Hi all,
Just a quick question, input is appreciated:
Why does the GATK SelectVariants option require a reference genome to split a VCF file by individuals. Surely this is essentially just a file parsing problem?
Cheers!
Hi all,
Just a quick question, input is appreciated:
Why does the GATK SelectVariants option require a reference genome to split a VCF file by individuals. Surely this is essentially just a file parsing problem?
Cheers!
I believe that this has to do with the central dogma of GATK:
"All datasets (reads, alignments, quality scores, variants, dbSNP information, gene tracks, interval lists - everything) must be sorted in order of one of the canonical references sequences."
The motivation for this is nicely explained in their FAQ: http://www.broadinstitute.org/gsa/wiki/index.php/Frequently_Asked_Questions#What_is_the_Central_Dogma_of_the_GATK.3F
If you are facing problems with dividing your heavy VCF files and not managed properly, then you can take the help of VCF Split Software to split large size VCF files according to date, year, folder, and size.

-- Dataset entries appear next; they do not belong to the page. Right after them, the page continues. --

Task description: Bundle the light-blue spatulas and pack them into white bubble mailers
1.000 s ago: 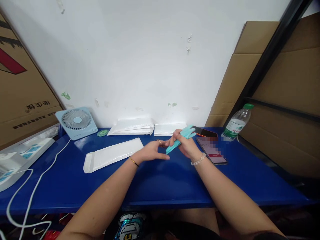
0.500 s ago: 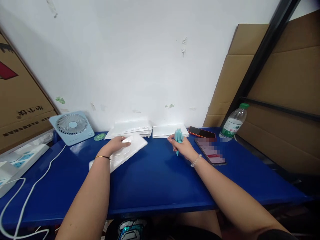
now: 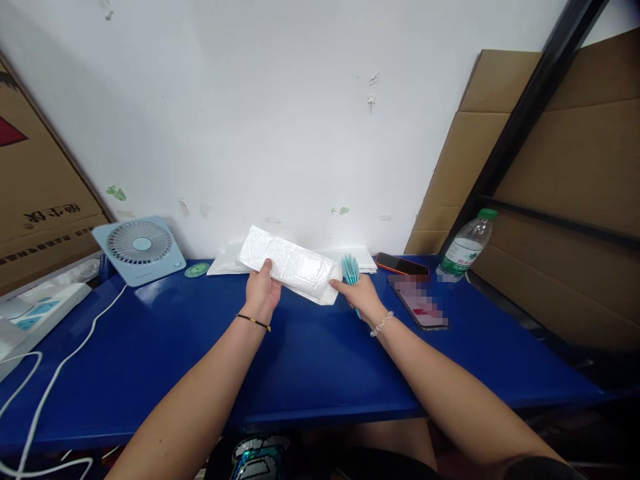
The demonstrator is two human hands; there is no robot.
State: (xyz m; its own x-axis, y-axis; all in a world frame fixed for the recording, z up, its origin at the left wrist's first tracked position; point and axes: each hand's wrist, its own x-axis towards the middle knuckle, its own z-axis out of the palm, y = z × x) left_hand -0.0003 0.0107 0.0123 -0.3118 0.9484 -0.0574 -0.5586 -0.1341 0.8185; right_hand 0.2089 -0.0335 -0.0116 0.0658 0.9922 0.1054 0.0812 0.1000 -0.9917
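Observation:
A long white padded envelope with a shiny, bubbly surface is held up above the table, sloping down to the right. My left hand is closed on its lower left part, thumb on the front. At the right end, the thumb of my right hand presses on the envelope's corner. That same hand grips a bundle of light-blue pens, pointing upward; their lower tips show beneath the fingers. Behind the envelope, partly hidden, lie a left stack of white envelopes and a right stack against the wall.
On the blue table a light-blue fan and a green round disc stand left, near a power strip with white cables. To the right are an orange-edged phone, a larger phone and a water bottle.
My left hand has brought the envelope up and right, turning it. My right hand, still holding the pens, now also grips its right end.

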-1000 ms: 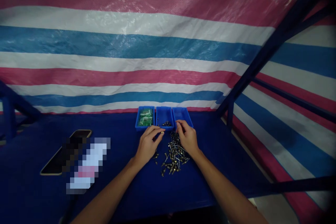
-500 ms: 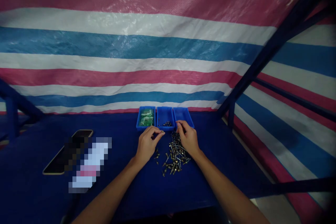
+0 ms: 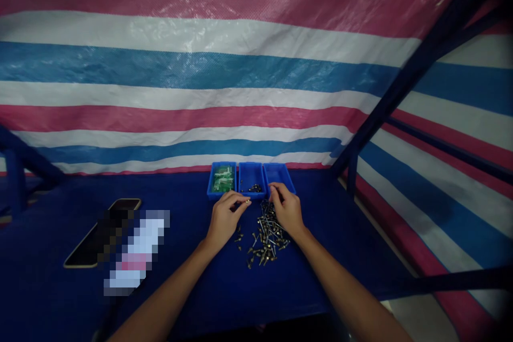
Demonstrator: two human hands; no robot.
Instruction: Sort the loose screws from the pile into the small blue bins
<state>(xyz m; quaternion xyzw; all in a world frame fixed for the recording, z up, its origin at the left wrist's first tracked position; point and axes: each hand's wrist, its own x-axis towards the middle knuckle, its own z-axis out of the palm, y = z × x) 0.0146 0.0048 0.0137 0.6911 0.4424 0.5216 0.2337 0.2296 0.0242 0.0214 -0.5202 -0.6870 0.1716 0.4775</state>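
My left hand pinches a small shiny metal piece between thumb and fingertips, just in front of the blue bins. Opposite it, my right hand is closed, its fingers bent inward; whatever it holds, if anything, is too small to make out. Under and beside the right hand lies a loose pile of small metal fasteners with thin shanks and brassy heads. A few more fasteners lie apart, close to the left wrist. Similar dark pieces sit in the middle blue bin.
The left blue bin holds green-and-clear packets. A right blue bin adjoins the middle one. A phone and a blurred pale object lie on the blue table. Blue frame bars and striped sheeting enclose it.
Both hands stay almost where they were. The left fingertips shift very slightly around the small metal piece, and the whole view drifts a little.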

Visit at : https://www.wholeclear.com/split/vcard/
Use of this site constitutes acceptance of our User Agreement and Privacy Policy.
can't you just use vcftools to split the file?
The command is called vcf-subset in vcftools with -c option giving the panel subset. I found it a bit slow, so I made a quick perl script that just splits the rows as in tab-separated file and select the right columns.
Thanks yes vcf-subset works great.
It probably requires one so that it knows the max chromosomal position.